– Что плохого в том, что Кэсси нравится мальчик? – упрекнула брата Мэй. Она хотела меня защитить, но делала только хуже.

– Этот мальчик всем нравится. Даже восьмиклашки за ним бегают.

– Но пишет-то он Кэсси!

– Я больше не желаю это слушать, – я подняла руки вверх, показывая, что сдаюсь, и направилась к выходу. Обувшись, я еще раз бросила опасливый взгляд на оружие над дверью и выбежала на лестницу.

Да простит меня моя старшая сестра, но я обожала быть в комнате без нее. Всегда, когда дом пустовал, я наслаждалась густой тишиной, которая тяжело подвисала в пространстве, окутывала и поглощала, заставляя ничего не чувствовать, кроме биения собственного сердца. Эта тишина была не абсолютной. Где-то за окном могла пролететь птица, а на кухне капнуть вода из-под крана. Эти звуки разбавляли тишину, чтобы та не пугала. И я любила их, потому что они никак не влияли на меня. Не причиняли вреда. Не приносили новых мыслей, не давали новых идей. В этом пространстве не было никого, кроме меня, и здесь я имела право думать только о себе.

Посидев немного на кровати и насладившись тишиной, я достала из-за шкафа старый мольберт и холст, который был заранее загрунтован мной белым акрилом. Из прикроватной тумбочки я вынула масляные краски, кисти и дощечку, служившую мне палитрой. В уши я вставила наушники, которые погрузили меня в легкую мелодичность классической музыки.

Карандашом я расчертила экспозицию. На моей будущей картине будет изображен блеклый силуэт женщины под ярким зонтом, на которую зритель будет смотреть как будто из окна, залитого струйками дождя.

Винсент сидел на мокрых ступеньках, заведомо подстелив глянцевый журнал, с которым под видом естественной нужды направился от детей в дом, и смотрел в окно моей комнаты. Он наблюдал, как моя рука плавно двигается по холсту, а тело медленно пританцовывает под неслышимый ему вальс. В этот момент что-то грело его изнутри, несмотря на холодную октябрьскую морось. Винс еще не ощущал ничего подобного по отношению к своим подругам. Вдруг это какое-то родственное чувство? Нет, легкая пульсация внизу живота отрицала эту теорию. Но что делало эту маленькую закомплексованную девчонку такой особенной?

Винс был не того склада характера, чтобы рассуждать на темы, в которых вопросы не имеют однозначного ответа. Он принимал свои чувства как есть, порой безрассудно и безответственно по отношению к окружающим его людям. Вот и сейчас он, изрядно промокнув, все-таки вошел в дом прямиком в мою комнату.

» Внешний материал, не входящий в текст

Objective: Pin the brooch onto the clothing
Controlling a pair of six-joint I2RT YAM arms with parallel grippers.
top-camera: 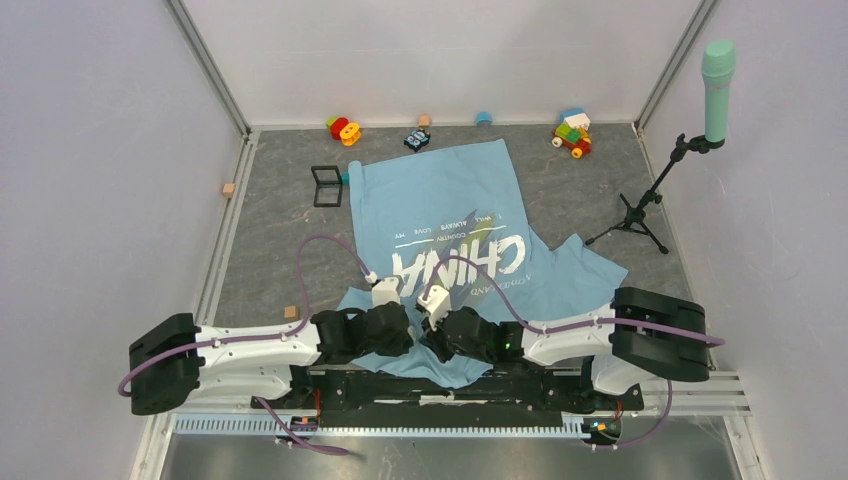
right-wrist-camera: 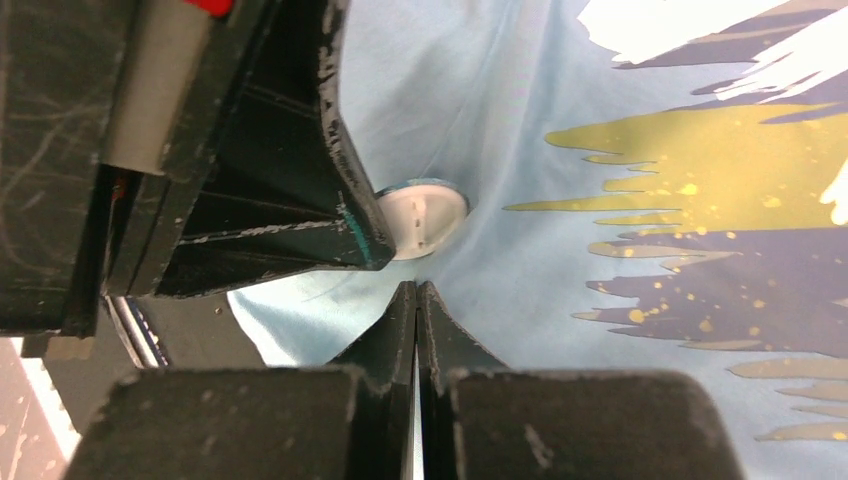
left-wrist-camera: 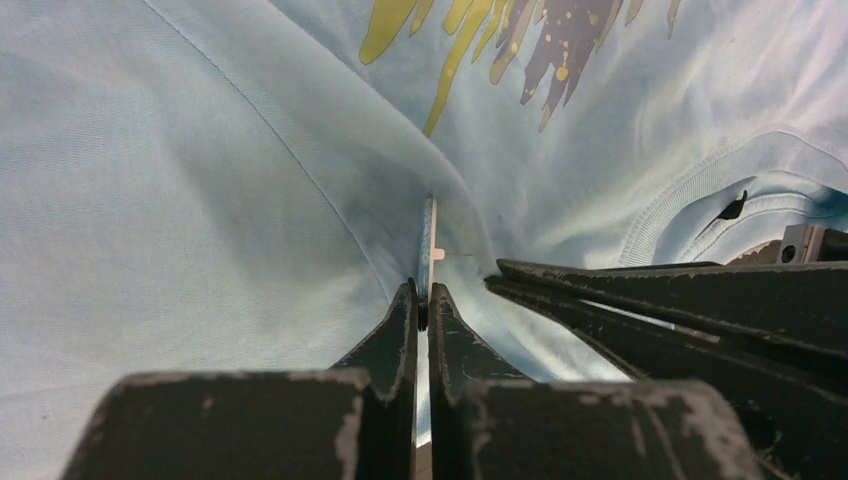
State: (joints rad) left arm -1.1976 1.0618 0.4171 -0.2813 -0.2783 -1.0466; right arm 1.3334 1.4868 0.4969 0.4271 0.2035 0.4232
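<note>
Walls: plain white panels (top-camera: 430,50) left, right and beyond the left gripper (left-wrist-camera: 422,300) and right gripper (right-wrist-camera: 415,295); metal posts (top-camera: 210,70) at the far corners.
Table: grey mottled tabletop (top-camera: 280,240).
Furniture: teal microphone (top-camera: 718,85) on a black tripod stand (top-camera: 640,212), beyond and right of the right gripper.
Light: even, diffuse.

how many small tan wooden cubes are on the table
3 tan cubes: one by the left edge, one at the back, one beside the left arm. Others may hide under the shirt.

Bright, even light overall; soft shadow falls just ahead of the left hand (left-wrist-camera: 422,300), whose near finger bases look blurred.
</note>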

Я старалась не обращать на дядю внимания и не отрывалась от своего занятия. Винс закрыл жалюзи и, подойдя ко мне вплотную со спины, крепко обхватил за талию своими огромными руками. Он положил голову мне на плечо, всматриваясь в холст. По всему моему телу побежали мурашки, то ли от холода, то ли от его прикосновений. Я стянула наушник из правого уха и сказала, стиснув зубы:

– Ты весь промок. Хочешь, чтобы мы оба заболели?

– Я хочу обнимать тебя каждый раз, когда ты рядом.

Эти слова заставили меня растаять. Я чувствовала себя глупой девчонкой, которая ведется на простые уговоры красивых мерзавцев, но ничего не могла с собой поделать. Я положила кисть на подставку мольберта и развернулась в объятиях Винса, оказавшись с ним лицом к лицу. В ухе фортепиано играло нежную мелодию на высоких октавах.

– Ребята могут войти сюда в любую секунду, – полушепотом произнесла я, не отрывая взгляда от губ Винса.

– Поэтому позволь мне насладиться хотя бы этими секундами, – сказал он так серьезно, словно это действительно было для него важно. – Не отталкивай меня.